If I give Adler and Jung only a little attention and don’t bother to go into all of Kauffman’s criticisms of them and their work, it is because they serve Kauffman only as negative counter-examples of what self-knowledge looks like. These were men deceiving themselves and others and produced works we, after having placed them in a wider intellectual web, can now leave them behind much in the same way that Kant and Heidegger were in the previous two books.

The closing chapter of the book, titled Mind and Mask, gives a moving summation of what was to be Walter Kauffman’s last project before his unexpected death.
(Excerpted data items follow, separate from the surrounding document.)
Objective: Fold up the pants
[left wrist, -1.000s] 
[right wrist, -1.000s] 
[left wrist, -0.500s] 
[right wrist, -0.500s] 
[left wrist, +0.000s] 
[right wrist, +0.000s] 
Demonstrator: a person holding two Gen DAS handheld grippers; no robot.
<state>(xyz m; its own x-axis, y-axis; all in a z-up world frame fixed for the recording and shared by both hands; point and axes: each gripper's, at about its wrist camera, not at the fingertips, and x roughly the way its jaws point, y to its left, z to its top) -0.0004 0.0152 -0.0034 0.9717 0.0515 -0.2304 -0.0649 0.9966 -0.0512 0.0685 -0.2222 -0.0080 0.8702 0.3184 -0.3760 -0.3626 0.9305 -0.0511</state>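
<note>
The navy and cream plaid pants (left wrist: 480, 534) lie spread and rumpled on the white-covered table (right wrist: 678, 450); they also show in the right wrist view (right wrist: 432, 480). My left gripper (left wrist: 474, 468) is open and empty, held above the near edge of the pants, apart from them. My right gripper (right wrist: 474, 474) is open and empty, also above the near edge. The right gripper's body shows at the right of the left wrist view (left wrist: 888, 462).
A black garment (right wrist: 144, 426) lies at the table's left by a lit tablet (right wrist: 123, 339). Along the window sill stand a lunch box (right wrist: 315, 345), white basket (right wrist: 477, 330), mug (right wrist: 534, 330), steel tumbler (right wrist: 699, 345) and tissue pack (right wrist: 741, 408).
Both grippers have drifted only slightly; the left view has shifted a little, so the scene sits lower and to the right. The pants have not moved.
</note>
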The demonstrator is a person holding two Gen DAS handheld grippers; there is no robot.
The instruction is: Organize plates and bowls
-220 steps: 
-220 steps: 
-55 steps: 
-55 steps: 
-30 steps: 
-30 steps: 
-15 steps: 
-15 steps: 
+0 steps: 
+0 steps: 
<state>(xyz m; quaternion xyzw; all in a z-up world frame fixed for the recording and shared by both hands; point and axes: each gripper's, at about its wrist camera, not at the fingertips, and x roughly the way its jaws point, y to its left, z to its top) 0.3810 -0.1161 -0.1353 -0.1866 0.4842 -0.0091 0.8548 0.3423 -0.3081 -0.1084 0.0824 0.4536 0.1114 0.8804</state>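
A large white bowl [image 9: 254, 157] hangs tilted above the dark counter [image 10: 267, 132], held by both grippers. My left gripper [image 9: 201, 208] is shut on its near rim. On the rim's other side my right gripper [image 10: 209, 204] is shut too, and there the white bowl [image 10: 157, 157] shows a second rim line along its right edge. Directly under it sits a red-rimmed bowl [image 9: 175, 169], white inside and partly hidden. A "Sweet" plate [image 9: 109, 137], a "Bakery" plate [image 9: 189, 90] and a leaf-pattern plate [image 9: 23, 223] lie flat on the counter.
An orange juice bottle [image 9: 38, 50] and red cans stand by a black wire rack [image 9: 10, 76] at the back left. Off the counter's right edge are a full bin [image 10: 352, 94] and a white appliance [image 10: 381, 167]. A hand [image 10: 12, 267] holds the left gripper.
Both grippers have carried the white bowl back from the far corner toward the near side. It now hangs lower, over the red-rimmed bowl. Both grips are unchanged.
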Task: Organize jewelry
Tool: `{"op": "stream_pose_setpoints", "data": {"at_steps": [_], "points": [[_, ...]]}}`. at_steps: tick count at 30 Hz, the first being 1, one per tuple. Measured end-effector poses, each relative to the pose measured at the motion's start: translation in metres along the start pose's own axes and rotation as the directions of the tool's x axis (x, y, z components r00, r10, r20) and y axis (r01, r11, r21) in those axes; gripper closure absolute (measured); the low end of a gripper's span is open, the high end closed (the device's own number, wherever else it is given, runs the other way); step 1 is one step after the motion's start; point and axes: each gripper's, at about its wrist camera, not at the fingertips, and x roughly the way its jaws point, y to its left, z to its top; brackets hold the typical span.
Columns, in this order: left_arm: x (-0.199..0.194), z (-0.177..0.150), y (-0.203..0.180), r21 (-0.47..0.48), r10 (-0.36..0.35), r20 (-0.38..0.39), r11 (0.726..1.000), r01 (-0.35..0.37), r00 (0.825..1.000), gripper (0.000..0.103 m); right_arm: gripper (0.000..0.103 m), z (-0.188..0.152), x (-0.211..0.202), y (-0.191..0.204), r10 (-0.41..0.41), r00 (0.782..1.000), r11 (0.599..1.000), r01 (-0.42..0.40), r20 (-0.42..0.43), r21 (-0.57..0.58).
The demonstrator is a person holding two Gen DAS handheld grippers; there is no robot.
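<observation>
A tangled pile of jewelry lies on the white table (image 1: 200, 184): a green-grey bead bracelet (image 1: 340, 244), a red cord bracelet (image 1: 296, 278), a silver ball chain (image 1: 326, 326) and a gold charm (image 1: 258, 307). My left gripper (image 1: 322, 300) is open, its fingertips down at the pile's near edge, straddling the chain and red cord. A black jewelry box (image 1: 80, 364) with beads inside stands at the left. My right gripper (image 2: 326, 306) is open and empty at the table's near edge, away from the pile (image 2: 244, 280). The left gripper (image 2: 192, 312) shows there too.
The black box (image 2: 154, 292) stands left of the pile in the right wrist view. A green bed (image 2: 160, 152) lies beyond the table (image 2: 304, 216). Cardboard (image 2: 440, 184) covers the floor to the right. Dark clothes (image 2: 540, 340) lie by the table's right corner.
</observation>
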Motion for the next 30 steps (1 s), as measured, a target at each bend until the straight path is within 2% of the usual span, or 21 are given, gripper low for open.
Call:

Throughout his life Kauffman sought to bring attention to the creative and scientific works that could ennoble a caring reader. This section does not give a distilled, singular method for achieving this, a task that would have been anathema to Kauffman’s method of thinking, but instead presents a series of philosophical precepts, considerations and attitudes that lead to a honest, productive life. Indeed, I dare say, a good life. In this manner Kauffman is reminiscent of Epictetus, who sees the study of philosophy as the means which one orients oneself to a flourishing life. We can say than that intellectual exertion is not enough, but action and embodiment of these qualities are required if we are to life the best possible life of the mind.